Commun Med (Lond). 2022 Jan 10;2:3. doi: 10.1038/s43856-021-00063-7. eCollection 2022.
Tissue-engineered vascular grafts (TEVGs) have the potential to advance the surgical management of infants and children requiring congenital heart surgery by creating functional vascular conduits with growth capacity.
Herein, we used an integrative computational-experimental approach to elucidate the natural history of neovessel formation in a large animal preclinical model; combining an in vitro accelerated degradation study with mechanical testing, large animal implantation studies with in vivo imaging and histology, and data-informed computational growth and remodeling models.
Our findings demonstrate that the structural integrity of the polymeric scaffold is lost over the first 26 weeks in vivo, while polymeric fragments persist for up to 52 weeks.
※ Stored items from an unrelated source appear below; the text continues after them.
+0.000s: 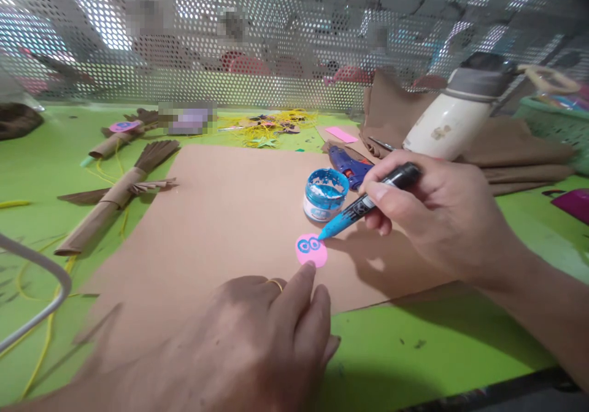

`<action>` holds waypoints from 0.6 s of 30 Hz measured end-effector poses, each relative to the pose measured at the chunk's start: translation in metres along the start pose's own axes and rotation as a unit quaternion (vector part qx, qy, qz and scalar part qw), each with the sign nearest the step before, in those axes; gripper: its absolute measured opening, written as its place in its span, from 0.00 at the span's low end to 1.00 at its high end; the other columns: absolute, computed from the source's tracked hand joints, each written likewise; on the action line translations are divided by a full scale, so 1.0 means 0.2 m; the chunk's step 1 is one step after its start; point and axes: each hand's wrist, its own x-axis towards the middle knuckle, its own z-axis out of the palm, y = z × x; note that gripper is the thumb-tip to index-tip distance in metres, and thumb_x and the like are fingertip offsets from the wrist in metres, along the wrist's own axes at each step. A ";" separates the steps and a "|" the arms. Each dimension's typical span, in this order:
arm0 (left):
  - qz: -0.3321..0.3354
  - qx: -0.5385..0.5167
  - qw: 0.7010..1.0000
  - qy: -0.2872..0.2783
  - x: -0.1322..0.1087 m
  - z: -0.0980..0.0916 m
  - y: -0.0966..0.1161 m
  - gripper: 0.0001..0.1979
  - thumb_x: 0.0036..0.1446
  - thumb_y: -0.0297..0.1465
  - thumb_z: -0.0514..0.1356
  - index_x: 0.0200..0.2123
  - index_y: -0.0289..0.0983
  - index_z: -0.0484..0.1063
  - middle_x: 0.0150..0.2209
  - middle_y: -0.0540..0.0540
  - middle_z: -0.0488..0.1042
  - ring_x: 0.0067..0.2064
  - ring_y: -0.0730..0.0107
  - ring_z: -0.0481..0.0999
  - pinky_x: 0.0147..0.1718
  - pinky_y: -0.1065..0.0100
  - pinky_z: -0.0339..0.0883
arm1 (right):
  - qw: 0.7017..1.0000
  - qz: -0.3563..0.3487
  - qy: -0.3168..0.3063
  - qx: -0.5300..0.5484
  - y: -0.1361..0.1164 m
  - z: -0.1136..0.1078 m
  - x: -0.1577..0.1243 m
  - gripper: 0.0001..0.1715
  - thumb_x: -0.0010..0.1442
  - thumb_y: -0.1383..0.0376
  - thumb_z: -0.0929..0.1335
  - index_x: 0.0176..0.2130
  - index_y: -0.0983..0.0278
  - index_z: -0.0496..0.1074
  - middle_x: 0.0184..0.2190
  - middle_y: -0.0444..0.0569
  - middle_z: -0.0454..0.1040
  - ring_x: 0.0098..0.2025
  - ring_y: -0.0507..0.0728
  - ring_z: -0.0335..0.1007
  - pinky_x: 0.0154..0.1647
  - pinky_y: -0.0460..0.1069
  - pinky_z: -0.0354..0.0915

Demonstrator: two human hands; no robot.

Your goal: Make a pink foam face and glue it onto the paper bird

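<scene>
A small pink paper circle (311,260) bearing two blue ringed eyes lies on a large brown paper sheet (221,215). My left hand (280,332) presses its lower edge with the outstretched index fingertip and holds nothing; the other fingers are bent. My right hand (414,209) grips a black marker pen (363,206) with a blue-smeared front end. The pen's tip meets the circle's upper right edge, beside the right eye. Just behind stands an open paint jar (326,194), blue paint coating its inside and rim.
Two brown-paper figures (105,209) lie at left amid yellow string. Beyond the jar are a blue glue gun (347,165), a pink strip (341,134) and yellow string scraps (271,123). A tilted white bottle (453,111), folded brown paper (519,154) and a green basket (552,120) occupy the right.
</scene>
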 end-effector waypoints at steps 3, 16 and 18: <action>0.020 -0.021 1.000 0.006 0.00 0.01 -0.02 0.09 0.57 0.32 0.53 0.33 0.36 0.72 0.34 0.45 0.76 0.17 0.67 0.65 0.12 0.62 0.54 | 1.000 -0.004 -0.009 0.000 -0.01 -0.01 -0.01 0.06 0.56 0.67 0.65 0.27 0.62 0.68 0.18 0.39 0.69 0.19 0.48 0.66 0.21 0.44 0.63; -0.030 0.005 1.000 -0.004 -0.01 0.02 0.03 0.12 0.61 0.33 0.50 0.31 0.36 0.71 0.37 0.43 0.75 0.21 0.67 0.67 0.17 0.63 0.58 | 1.000 0.007 0.019 0.003 -0.01 0.00 -0.01 0.05 0.56 0.66 0.66 0.27 0.62 0.69 0.17 0.40 0.68 0.20 0.51 0.66 0.21 0.46 0.63; -0.037 0.007 0.999 -0.005 0.00 0.02 0.03 0.12 0.61 0.32 0.50 0.32 0.36 0.71 0.37 0.42 0.75 0.22 0.67 0.67 0.18 0.63 0.58 | 1.000 0.001 0.009 0.009 -0.01 0.00 -0.01 0.04 0.55 0.66 0.66 0.28 0.61 0.69 0.18 0.40 0.68 0.20 0.51 0.67 0.21 0.46 0.64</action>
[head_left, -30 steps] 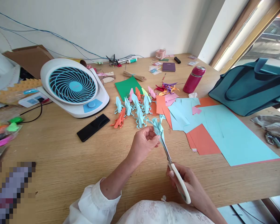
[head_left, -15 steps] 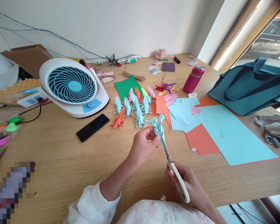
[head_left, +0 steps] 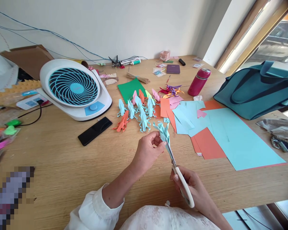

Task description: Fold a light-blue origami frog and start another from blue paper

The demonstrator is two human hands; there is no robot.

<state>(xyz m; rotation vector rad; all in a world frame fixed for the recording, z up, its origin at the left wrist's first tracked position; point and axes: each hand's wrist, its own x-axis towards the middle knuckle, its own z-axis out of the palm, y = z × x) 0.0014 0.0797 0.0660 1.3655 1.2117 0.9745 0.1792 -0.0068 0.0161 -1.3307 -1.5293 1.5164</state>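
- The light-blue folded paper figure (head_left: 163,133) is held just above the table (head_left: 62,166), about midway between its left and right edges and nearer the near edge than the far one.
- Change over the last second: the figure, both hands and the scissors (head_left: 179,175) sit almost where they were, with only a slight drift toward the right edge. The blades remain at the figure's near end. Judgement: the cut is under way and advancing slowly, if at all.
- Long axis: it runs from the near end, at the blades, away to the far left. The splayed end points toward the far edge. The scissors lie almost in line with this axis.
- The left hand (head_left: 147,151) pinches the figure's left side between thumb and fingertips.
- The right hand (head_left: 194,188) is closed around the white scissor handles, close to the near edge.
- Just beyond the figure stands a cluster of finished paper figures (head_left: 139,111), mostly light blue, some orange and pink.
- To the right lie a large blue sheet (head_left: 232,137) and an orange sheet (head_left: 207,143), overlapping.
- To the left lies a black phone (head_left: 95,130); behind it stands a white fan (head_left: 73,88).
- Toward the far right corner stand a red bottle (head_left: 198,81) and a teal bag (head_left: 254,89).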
Our models predict that early neotissue accumulation is driven primarily by inflammatory processes in response to the implanted polymeric scaffold, but that turnover becomes progressively mechano-mediated as the scaffold degrades. Using a lamb model, we confirm that early neotissue formation results primarily from the foreign body reaction induced by the scaffold, resulting in an early period of dynamic remodeling characterized by transient TEVG narrowing. As the scaffold degrades, mechano-mediated neotissue remodeling becomes dominant around 26 weeks. After the scaffold degrades completely, the resulting neovessel undergoes growth and remodeling that mimicks native vessel behavior, including biological growth capacity, further supported by fluid-structure interaction simulations providing detailed hemodynamic and wall stress information.
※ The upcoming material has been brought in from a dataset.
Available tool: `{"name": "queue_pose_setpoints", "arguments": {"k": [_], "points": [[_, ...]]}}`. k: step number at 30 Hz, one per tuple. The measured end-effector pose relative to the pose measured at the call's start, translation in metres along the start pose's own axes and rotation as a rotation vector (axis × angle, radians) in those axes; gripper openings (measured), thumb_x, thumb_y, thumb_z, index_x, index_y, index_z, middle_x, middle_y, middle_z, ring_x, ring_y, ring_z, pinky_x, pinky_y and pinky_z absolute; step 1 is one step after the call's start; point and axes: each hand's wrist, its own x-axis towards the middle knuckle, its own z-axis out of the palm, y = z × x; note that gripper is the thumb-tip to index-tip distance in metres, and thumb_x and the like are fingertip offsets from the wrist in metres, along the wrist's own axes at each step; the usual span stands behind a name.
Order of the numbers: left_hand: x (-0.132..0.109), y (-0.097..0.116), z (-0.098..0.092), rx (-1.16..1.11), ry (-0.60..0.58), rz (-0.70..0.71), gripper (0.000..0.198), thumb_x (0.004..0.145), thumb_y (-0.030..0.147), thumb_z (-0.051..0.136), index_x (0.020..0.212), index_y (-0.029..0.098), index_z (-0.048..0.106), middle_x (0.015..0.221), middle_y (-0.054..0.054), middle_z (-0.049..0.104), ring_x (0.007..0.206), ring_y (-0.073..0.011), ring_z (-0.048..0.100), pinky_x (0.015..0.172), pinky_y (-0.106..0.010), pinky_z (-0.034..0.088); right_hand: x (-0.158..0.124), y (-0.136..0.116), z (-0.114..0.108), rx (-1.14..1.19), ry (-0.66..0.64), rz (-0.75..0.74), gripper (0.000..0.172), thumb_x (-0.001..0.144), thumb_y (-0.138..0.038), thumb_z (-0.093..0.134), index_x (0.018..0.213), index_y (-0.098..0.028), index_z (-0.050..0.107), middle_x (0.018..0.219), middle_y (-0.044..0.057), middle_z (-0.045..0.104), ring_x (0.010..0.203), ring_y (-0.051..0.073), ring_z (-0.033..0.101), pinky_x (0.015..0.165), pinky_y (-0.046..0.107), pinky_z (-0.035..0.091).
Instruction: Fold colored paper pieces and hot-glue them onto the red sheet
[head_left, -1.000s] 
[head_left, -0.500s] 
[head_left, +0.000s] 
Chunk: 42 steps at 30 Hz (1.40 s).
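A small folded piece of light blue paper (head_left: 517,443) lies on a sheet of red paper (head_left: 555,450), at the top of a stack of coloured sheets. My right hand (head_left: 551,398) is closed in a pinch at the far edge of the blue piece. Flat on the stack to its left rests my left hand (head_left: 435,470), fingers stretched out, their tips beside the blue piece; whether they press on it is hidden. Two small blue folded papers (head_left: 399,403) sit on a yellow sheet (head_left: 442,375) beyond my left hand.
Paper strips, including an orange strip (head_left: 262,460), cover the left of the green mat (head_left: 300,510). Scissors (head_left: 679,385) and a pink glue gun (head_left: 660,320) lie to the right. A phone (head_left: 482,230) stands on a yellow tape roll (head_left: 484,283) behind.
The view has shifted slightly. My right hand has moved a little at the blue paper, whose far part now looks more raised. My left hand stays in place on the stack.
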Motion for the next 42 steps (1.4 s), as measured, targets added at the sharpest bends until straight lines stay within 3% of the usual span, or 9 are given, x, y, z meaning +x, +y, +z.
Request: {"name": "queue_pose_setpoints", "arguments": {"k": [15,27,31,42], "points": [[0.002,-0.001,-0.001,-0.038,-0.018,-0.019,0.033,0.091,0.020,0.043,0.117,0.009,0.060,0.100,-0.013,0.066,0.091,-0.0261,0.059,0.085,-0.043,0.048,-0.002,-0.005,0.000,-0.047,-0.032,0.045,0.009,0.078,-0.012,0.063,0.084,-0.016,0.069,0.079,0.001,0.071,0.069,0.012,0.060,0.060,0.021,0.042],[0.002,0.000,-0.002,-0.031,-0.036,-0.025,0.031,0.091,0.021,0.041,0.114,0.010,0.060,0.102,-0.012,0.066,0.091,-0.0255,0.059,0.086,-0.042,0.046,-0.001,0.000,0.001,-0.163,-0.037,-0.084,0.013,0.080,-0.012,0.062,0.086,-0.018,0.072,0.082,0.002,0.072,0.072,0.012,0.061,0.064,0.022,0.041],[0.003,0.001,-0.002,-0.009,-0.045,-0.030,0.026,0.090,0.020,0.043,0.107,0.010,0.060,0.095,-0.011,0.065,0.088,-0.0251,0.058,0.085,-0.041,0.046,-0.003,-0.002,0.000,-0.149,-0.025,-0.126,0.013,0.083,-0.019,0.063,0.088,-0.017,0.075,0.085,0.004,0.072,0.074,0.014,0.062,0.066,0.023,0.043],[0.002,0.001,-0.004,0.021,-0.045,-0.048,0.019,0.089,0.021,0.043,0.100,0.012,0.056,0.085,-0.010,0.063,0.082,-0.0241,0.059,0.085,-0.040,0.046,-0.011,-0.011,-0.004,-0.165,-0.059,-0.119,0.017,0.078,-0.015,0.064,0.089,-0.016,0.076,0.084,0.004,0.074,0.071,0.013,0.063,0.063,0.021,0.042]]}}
These findings provide insights into TEVG remodeling, and have important implications for clinical use and future development of TEVGs for children with congenital heart disease.
组织工程血管移植物(TEVG)有潜力通过制造具有生长能力的功能性血管管道,推进需要进行先天性心脏病手术的婴幼儿的外科治疗。
在此,我们采用综合计算-实验方法,以阐明大型动物临床前模型中新血管形成的自然历程;将体外加速降解研究与力学测试、大型动物植入研究与体内成像及组织学相结合,并采用数据驱动的计算生长和重塑模型。
我们的研究结果表明,聚合物支架的结构完整性在体内最初26周内丧失,而聚合物碎片可持续长达52周。我们的模型预测,早期新组织积累主要由对植入聚合物支架的炎症反应驱动,但随着支架降解,更新逐渐由机械介导。使用羔羊模型,我们证实早期新组织形成主要源于支架诱导的异物反应,导致以TEVG短暂狭窄为特征的早期动态重塑期。随着支架降解,机械介导的新组织重塑在约26周时占主导地位。支架完全降解后,形成的新血管经历生长和重塑,模拟天然血管行为,包括生物生长能力,流体-结构相互作用模拟提供详细的血流动力学和壁应力信息进一步支持了这一点。
这些发现为TEVG重塑提供了见解,对先天性心脏病患儿TEVG的临床应用和未来发展具有重要意义。